[Items from a dataset]
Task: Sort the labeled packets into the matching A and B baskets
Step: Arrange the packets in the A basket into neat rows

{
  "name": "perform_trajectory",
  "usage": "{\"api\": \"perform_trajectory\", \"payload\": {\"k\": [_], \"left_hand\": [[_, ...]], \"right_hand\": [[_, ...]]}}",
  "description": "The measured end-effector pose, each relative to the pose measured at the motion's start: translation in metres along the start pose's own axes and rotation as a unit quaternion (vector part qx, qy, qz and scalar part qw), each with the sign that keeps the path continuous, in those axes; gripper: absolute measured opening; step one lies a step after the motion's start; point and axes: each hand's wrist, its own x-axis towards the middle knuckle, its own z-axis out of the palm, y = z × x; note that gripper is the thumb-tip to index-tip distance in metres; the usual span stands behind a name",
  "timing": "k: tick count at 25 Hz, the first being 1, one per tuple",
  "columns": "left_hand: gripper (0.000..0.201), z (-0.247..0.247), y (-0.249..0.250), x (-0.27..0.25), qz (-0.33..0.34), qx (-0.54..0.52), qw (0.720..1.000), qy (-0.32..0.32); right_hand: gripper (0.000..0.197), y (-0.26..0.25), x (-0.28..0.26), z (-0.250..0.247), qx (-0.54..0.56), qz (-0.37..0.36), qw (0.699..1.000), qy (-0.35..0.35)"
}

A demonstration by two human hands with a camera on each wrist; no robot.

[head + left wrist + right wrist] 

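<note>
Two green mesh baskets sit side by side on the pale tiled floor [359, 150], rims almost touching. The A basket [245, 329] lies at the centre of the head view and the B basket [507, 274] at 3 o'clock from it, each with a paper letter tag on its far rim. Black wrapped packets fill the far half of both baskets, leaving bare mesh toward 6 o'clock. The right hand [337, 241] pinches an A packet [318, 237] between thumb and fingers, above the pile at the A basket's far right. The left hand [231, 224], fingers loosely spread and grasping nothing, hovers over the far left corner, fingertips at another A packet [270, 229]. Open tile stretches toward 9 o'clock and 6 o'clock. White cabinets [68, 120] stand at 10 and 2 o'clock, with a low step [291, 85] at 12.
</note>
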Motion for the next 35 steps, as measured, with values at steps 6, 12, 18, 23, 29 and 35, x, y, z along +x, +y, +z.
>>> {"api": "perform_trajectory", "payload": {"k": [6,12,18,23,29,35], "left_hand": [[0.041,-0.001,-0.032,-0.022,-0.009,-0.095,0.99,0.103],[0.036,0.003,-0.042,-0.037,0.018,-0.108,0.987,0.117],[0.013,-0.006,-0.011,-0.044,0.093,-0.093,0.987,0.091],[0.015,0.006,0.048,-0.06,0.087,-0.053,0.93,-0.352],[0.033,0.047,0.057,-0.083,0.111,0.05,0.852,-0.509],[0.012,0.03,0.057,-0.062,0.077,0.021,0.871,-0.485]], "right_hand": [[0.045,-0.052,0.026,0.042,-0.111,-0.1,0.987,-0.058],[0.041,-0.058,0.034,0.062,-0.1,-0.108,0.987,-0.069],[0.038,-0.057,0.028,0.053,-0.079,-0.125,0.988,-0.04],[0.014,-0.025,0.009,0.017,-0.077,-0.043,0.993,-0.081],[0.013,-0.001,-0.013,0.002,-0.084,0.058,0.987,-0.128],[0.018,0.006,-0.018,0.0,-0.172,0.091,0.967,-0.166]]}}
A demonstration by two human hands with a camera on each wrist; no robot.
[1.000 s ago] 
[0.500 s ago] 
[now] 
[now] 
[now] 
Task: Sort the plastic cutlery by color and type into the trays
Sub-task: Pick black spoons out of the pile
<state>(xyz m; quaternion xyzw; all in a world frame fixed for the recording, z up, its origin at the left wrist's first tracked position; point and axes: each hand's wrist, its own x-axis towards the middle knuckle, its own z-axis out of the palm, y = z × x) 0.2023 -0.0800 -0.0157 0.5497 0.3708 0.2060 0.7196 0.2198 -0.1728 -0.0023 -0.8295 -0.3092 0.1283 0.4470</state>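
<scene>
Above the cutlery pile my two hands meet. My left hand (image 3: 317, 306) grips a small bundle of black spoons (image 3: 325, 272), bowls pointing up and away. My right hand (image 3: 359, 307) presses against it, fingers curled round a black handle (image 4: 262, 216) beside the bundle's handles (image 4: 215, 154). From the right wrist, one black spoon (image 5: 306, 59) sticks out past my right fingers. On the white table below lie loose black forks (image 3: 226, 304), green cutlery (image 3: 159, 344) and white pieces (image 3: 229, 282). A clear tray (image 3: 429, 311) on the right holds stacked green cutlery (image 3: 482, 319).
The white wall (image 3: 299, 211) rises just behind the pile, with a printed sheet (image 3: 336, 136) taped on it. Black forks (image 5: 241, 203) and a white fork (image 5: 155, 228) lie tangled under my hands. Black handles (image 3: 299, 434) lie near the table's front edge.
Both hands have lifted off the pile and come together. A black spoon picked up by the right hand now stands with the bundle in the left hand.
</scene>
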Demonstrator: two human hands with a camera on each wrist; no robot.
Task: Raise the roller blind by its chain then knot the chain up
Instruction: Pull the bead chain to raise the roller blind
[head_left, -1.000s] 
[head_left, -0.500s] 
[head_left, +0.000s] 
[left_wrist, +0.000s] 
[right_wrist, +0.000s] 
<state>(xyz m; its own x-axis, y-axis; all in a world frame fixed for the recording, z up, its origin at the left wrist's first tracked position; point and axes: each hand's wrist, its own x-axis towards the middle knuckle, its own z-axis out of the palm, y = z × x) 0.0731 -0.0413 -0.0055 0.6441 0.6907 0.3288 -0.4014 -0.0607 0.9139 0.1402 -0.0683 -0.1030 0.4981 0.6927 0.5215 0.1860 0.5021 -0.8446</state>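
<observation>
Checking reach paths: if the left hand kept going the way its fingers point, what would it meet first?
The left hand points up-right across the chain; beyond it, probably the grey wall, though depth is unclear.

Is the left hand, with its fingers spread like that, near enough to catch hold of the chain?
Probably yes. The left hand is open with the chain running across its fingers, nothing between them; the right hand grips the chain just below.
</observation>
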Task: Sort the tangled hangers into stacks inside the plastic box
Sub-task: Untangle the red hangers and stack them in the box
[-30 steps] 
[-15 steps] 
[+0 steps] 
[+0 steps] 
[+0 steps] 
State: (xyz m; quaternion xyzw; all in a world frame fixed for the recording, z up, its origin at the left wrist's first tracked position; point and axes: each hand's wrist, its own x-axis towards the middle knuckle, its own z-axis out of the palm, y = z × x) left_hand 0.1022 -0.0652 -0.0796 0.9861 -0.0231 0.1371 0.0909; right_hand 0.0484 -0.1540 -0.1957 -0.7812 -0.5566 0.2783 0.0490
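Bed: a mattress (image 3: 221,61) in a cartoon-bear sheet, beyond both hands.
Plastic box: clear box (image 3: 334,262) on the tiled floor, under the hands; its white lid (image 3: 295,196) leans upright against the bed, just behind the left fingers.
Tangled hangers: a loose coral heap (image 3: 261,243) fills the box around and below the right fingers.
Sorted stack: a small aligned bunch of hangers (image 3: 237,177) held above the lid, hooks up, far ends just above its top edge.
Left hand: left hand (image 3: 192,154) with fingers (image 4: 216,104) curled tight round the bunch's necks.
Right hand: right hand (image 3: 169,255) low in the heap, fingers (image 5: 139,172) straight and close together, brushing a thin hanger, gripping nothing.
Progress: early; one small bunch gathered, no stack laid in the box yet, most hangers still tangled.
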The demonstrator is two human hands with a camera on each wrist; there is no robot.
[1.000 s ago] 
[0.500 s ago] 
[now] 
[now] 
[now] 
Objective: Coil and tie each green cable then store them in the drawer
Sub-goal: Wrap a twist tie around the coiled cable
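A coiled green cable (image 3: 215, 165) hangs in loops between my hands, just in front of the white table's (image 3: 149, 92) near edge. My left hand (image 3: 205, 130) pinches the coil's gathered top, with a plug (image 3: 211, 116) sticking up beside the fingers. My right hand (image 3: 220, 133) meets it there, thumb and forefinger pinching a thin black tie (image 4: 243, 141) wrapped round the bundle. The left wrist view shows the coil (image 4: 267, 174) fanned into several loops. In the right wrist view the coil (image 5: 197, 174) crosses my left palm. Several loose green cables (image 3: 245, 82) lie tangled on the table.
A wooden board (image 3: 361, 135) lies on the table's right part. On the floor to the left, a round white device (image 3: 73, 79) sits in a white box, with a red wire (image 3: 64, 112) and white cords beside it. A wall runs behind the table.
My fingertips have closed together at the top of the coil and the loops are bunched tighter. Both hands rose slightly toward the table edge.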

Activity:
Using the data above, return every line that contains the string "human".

Finished exercise:
A demonstration by two human hands with a camera on each wrist; no robot.
A demonstration by two human hands with a camera on each wrist; no robot.
Demonstrator: two human hands with a camera on each wrist; no robot.
The demonstrator is two human hands with a camera on each wrist; there is no robot.

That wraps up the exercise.